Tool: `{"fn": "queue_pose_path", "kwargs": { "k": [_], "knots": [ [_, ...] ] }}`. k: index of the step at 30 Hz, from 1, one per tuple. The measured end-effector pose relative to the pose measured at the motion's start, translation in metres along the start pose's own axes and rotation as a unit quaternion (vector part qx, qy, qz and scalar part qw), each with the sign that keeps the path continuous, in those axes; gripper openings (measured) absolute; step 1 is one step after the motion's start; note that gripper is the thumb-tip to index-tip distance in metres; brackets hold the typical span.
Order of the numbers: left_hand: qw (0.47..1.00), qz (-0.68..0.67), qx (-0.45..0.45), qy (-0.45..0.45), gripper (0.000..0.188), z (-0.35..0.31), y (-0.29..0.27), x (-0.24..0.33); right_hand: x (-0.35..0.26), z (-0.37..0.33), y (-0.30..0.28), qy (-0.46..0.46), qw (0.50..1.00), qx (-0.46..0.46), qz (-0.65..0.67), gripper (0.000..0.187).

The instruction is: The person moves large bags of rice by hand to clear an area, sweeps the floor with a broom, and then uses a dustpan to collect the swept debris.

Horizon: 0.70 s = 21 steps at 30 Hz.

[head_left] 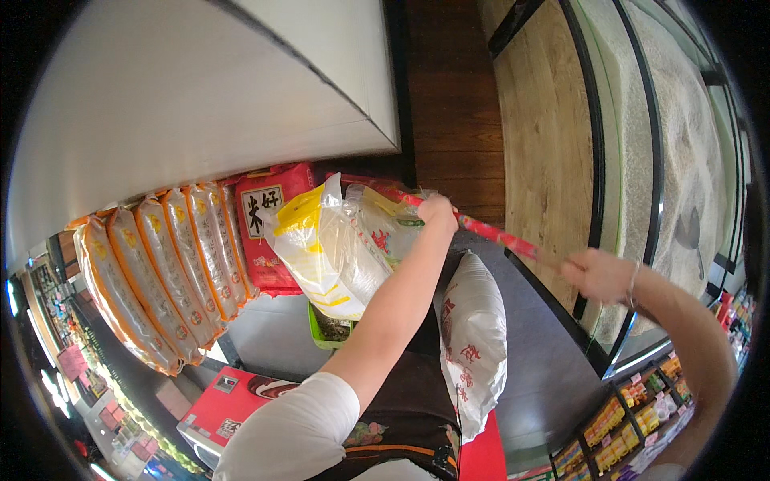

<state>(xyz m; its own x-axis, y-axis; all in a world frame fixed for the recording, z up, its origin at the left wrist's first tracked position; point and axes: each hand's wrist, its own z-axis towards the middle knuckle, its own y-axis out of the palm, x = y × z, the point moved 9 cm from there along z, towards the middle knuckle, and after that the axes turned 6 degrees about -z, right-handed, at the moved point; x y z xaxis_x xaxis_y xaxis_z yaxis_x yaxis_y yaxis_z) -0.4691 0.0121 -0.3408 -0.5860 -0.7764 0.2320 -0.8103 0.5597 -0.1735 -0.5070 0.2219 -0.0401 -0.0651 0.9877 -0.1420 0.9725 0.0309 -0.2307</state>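
A long red pole with a printed pattern [501, 236] slants across the middle, its far left end running in among the bags. My left hand [438, 212] is closed round it. My right hand [595, 275], blurred and wearing a bracelet on the wrist, is closed at the pole's pale right end. Under and beside my left arm stand a crumpled yellow and white plastic sack [325, 248] and a clear plastic bag [383, 216]. What sits at the pole's far end is hidden. Nearer to me, a full white sack with red print [475, 341] leans upright.
Several orange-edged rice sacks [164, 276] stand in a row at left, next to a red sack [269, 232]. A green basket [326, 330] and a red box [224, 409] are nearer. At right, a glass-fronted bin [634, 160] holds grain and a scoop [690, 232].
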Motion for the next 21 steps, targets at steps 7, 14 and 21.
{"fn": "queue_pose_path", "kwargs": {
  "k": [7, 14, 21],
  "knots": [
    [0.4, 0.893, -0.155, 0.133, 0.02, 0.039, 0.075, 0.023, -0.013, 0.051, -0.053, 0.068, 0.986, -0.002, -0.154, 0.055],
    [0.643, 0.621, -0.242, 0.377, 0.012, 0.077, 0.119, 0.052, -0.058, 0.065, -0.121, 0.031, 0.95, 0.037, -0.309, 0.051],
    [0.895, -0.336, -0.276, -0.096, 0.02, 0.069, 0.069, 0.067, -0.127, 0.012, -0.094, 0.003, 0.89, 0.267, -0.37, 0.029]
  ]
}}
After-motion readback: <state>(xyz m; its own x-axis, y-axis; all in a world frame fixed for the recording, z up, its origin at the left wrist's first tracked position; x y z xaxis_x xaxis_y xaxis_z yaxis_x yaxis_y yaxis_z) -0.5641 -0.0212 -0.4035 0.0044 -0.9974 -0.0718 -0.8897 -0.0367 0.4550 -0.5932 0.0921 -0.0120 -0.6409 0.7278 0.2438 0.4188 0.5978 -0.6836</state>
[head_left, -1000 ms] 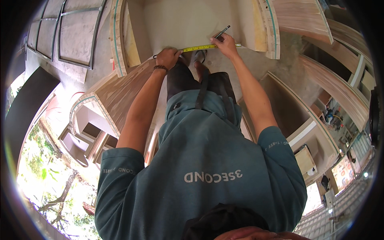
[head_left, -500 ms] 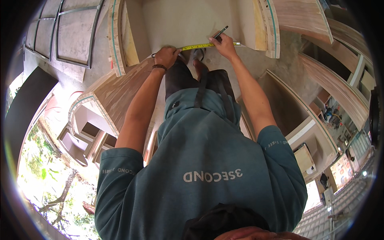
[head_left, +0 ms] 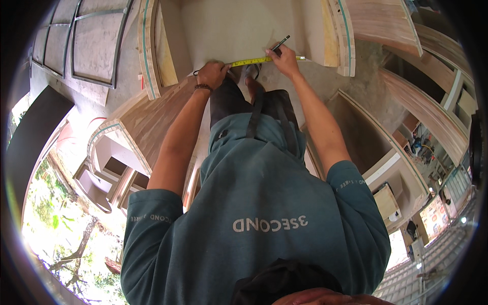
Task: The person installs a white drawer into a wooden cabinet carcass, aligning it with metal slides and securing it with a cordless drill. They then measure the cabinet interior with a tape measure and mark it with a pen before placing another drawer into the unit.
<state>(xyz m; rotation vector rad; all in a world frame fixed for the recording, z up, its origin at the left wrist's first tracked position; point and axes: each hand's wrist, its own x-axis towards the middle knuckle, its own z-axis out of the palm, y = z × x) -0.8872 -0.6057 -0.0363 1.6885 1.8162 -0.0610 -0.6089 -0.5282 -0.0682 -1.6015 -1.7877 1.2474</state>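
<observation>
A yellow tape measure point(head_left: 250, 62) is stretched left to right along the near edge of a pale cabinet panel point(head_left: 236, 28). My left hand point(head_left: 213, 74), with a dark bracelet at the wrist, is closed round the left end of the tape; its case is hidden by the fingers. At the other end my right hand point(head_left: 285, 61) grips a dark pencil point(head_left: 280, 43), its shaft slanting up to the right. That hand also rests on the tape, whose tip reaches past it toward the cabinet's right side wall.
Cabinet side panels with layered edges stand left point(head_left: 149, 51) and right point(head_left: 345, 38) of my hands. Unfinished wooden cabinets point(head_left: 147, 119) flank my body. A black metal frame point(head_left: 96, 43) lies at far left. My sandalled foot point(head_left: 250, 73) is below the tape.
My right hand and the pencil have shifted very slightly downward. The tape stays stretched, and my left hand is almost still.
</observation>
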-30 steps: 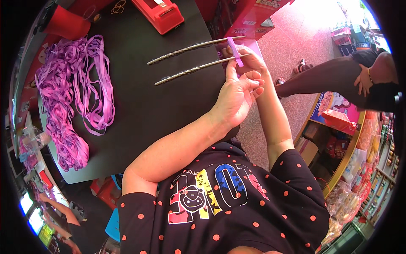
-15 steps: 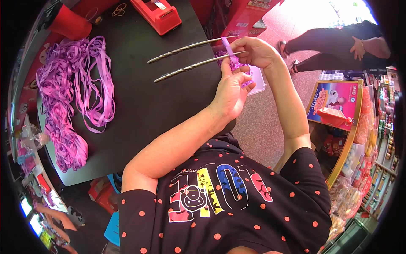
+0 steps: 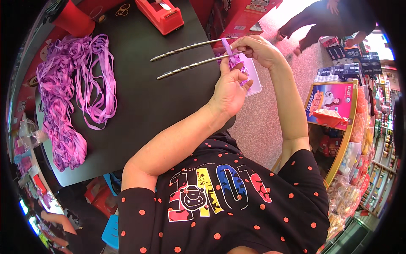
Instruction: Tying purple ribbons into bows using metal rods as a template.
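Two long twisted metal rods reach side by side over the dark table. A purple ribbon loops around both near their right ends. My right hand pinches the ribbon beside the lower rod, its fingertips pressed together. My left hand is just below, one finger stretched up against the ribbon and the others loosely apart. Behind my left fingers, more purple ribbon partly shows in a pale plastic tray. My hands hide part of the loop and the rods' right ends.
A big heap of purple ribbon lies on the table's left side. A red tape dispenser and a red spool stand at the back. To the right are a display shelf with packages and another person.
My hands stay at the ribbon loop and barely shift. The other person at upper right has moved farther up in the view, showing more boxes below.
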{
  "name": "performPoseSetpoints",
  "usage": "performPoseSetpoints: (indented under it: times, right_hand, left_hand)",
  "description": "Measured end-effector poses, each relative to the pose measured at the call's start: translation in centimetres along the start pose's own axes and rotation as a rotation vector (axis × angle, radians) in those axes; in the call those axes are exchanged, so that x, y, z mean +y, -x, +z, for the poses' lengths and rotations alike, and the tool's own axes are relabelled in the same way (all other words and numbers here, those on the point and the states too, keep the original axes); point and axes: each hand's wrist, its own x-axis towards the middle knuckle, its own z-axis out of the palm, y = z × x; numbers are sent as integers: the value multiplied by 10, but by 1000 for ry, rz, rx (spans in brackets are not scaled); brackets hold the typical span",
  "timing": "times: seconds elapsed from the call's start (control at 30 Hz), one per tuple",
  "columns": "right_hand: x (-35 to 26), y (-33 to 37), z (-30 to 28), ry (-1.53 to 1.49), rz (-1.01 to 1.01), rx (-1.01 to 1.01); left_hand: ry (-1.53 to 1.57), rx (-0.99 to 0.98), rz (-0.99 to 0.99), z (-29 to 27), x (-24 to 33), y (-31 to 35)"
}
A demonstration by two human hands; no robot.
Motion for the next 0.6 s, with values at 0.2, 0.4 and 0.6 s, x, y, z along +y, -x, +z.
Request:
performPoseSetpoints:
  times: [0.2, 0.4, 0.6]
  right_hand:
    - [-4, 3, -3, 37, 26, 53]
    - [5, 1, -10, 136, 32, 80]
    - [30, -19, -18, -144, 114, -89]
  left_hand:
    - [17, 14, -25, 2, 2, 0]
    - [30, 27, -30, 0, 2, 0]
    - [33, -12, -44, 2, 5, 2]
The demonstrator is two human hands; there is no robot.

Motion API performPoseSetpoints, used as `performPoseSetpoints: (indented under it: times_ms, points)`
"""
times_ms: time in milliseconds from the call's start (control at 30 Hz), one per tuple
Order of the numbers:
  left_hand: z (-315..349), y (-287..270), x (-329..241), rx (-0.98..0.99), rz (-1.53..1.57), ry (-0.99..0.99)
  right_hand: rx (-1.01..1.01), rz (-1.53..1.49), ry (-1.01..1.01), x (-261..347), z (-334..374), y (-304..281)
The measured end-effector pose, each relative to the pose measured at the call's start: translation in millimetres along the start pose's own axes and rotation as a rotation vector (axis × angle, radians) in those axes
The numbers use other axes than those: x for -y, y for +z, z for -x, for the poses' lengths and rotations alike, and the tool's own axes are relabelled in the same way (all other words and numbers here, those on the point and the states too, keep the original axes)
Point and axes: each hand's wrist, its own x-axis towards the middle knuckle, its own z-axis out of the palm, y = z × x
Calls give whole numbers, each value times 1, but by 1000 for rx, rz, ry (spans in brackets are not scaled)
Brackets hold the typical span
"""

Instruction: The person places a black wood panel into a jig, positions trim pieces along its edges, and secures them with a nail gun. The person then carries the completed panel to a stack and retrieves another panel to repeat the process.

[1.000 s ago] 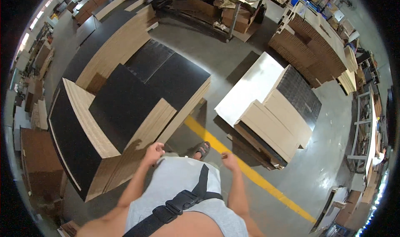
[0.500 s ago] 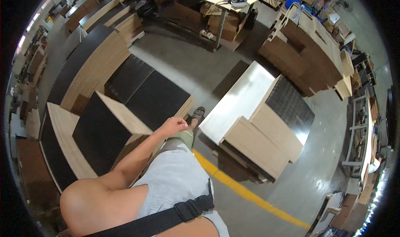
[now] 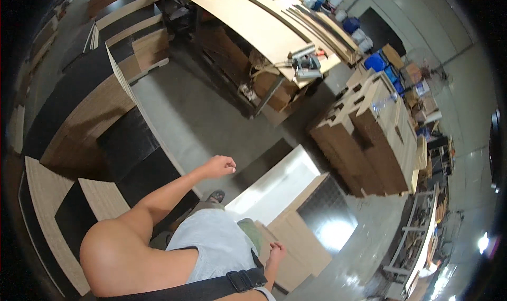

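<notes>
My left hand [image 3: 219,167] is held out ahead of me with its fingers loosely curled and nothing in them. Below and left of it lie low stacks of black-faced panels [image 3: 129,134], which it does not touch. At my right side hangs my right hand [image 3: 275,252], its fingers bent inward around nothing that I can see. Beneath that hand is a low stack with wood-coloured panels [image 3: 296,240], a white board [image 3: 280,186] and a dark, glossy panel [image 3: 327,208].
A workbench [image 3: 243,18] ahead carries a power tool [image 3: 306,64] near its corner. To the right rises a tall stack of cut brown boards [image 3: 364,147] with a clear plastic bottle [image 3: 384,103] on top. Thick black-topped panel stacks [image 3: 74,97] line the left.
My body has moved forward and the view has turned, so the bench looks nearer. My right hand has come into view. My left hand stays in front, still empty.
</notes>
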Motion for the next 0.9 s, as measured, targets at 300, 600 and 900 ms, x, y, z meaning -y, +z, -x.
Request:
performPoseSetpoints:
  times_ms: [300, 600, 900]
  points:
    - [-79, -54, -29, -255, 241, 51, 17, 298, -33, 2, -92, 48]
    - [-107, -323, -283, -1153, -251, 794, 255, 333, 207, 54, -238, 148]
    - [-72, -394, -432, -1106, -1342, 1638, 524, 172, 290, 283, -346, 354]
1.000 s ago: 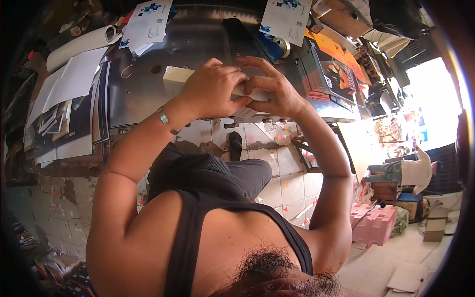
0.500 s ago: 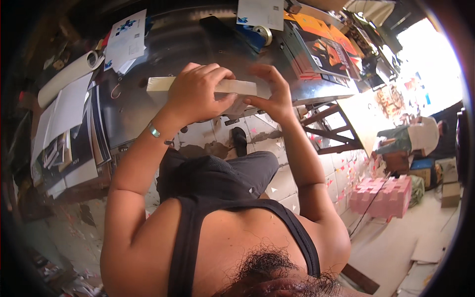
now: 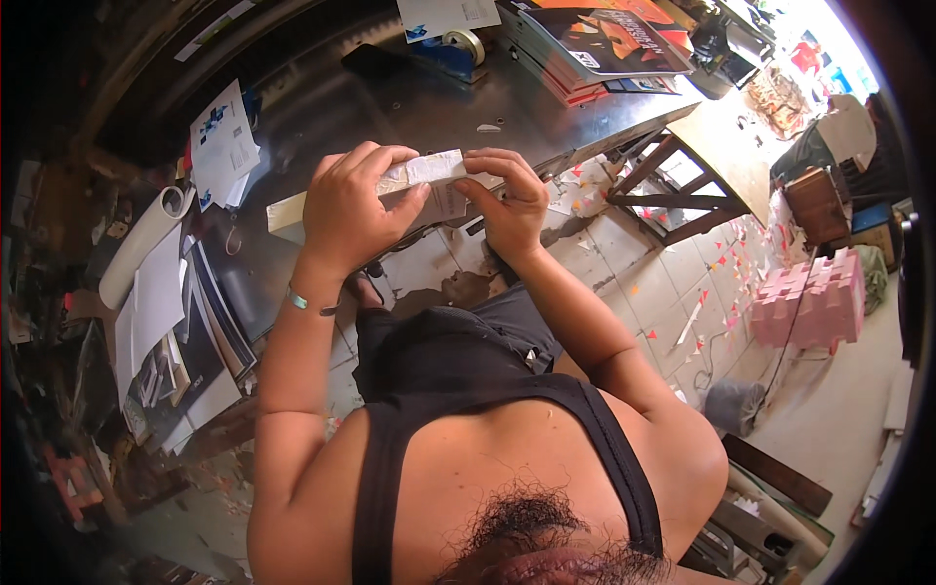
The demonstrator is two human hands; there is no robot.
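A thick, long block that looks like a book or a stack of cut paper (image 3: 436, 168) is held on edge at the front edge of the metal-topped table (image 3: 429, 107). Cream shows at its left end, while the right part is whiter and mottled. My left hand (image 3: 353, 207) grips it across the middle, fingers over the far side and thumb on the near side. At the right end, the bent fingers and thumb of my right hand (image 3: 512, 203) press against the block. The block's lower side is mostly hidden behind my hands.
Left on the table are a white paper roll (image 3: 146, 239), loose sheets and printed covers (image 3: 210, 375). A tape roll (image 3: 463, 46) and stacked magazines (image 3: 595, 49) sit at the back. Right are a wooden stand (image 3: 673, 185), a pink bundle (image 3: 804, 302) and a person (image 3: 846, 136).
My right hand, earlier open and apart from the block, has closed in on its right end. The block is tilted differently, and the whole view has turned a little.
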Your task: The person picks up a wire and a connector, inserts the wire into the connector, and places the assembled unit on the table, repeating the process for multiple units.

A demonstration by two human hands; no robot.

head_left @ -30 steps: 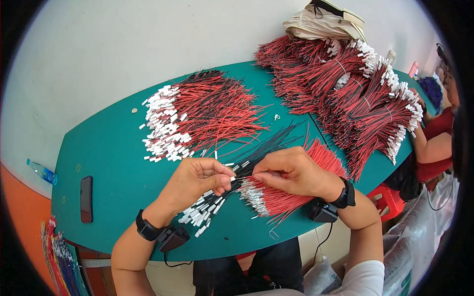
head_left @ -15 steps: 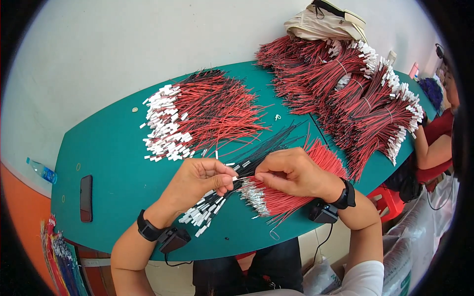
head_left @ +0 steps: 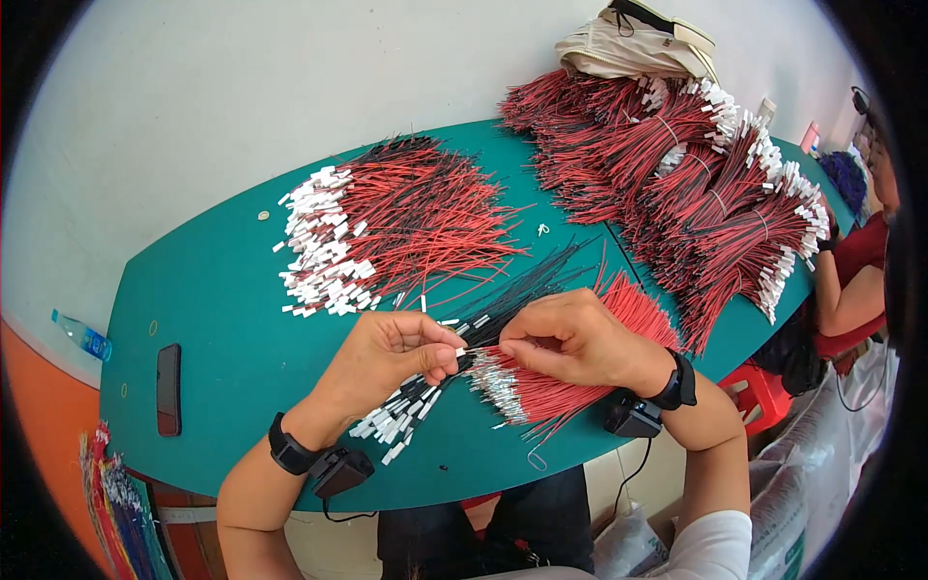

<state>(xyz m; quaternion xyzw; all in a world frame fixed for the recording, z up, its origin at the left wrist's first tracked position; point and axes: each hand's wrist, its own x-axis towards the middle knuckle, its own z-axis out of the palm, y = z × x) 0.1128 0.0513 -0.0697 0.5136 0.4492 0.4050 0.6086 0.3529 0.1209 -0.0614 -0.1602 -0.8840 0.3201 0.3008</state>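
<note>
Between thumb and index finger, my left hand (head_left: 396, 353) pinches a small white connector (head_left: 460, 352). My right hand (head_left: 575, 338) pinches a thin wire (head_left: 483, 349) close beside it, with the wire's end at the connector; how far it goes in is too small to tell. Beneath my right hand lies a bundle of red wires (head_left: 633, 314) with bare metal terminals (head_left: 498, 387) toward the left. Black wires (head_left: 546, 275) with white connectors (head_left: 391, 420) lie under and between both hands. The fingers partly cover these bundles.
Beyond my hands, a pile of red and black wires with white connectors (head_left: 416, 217) covers the green table (head_left: 232, 290). Tied wire bundles (head_left: 667, 184) are heaped back right, near a beige bag (head_left: 633, 46). A phone (head_left: 169, 390) lies left. Another person's arm (head_left: 855, 300) is at right.
</note>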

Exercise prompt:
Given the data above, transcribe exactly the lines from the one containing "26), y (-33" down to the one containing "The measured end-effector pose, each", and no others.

Exercise result:
  "columns": "right_hand: x (-35 to 26), y (-33 to 37), z (-30 to 28), ry (-1.53 to 1.49), rz (-1.01 to 1.01), rx (-1.01 to 1.01); left_hand: ry (-1.53 to 1.57), rx (-0.99 to 0.98), rz (-0.99 to 0.99), z (-29 to 27), x (-24 to 33), y (-31 to 35)"
}
A demonstration by two human hands; no robot.
Motion for the next 0.6 s, with values at 0.2, 0.4 and 0.6 s, x, y, z along +y, -x, +z.
Request:
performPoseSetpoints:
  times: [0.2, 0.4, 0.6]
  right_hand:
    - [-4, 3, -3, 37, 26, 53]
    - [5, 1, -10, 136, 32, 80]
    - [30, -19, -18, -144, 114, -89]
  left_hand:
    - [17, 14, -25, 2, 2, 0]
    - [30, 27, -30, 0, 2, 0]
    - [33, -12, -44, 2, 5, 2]
The demonstrator is two human hands; there is no robot.

Motion API performPoseSetpoints, used as `performPoseSetpoints: (indented under it: times_ms, points)`
"""
times_ms: time in milliseconds from the call's start (control at 30 Hz), one per tuple
Order of the numbers:
  left_hand: z (-315..349), y (-287..270), x (-329..241), rx (-0.98..0.99), rz (-1.53..1.57), ry (-0.99..0.99)
  right_hand: rx (-1.01..1.01), rz (-1.53..1.49), ry (-1.01..1.01), x (-261..347), z (-334..374), y (-304..281)
The measured end-effector pose, each relative to the pose measured at the call's start: translation in millimetres along the start pose's own axes and rotation as a rotation vector (axis × angle, radians) in those axes

With that, the output is complete.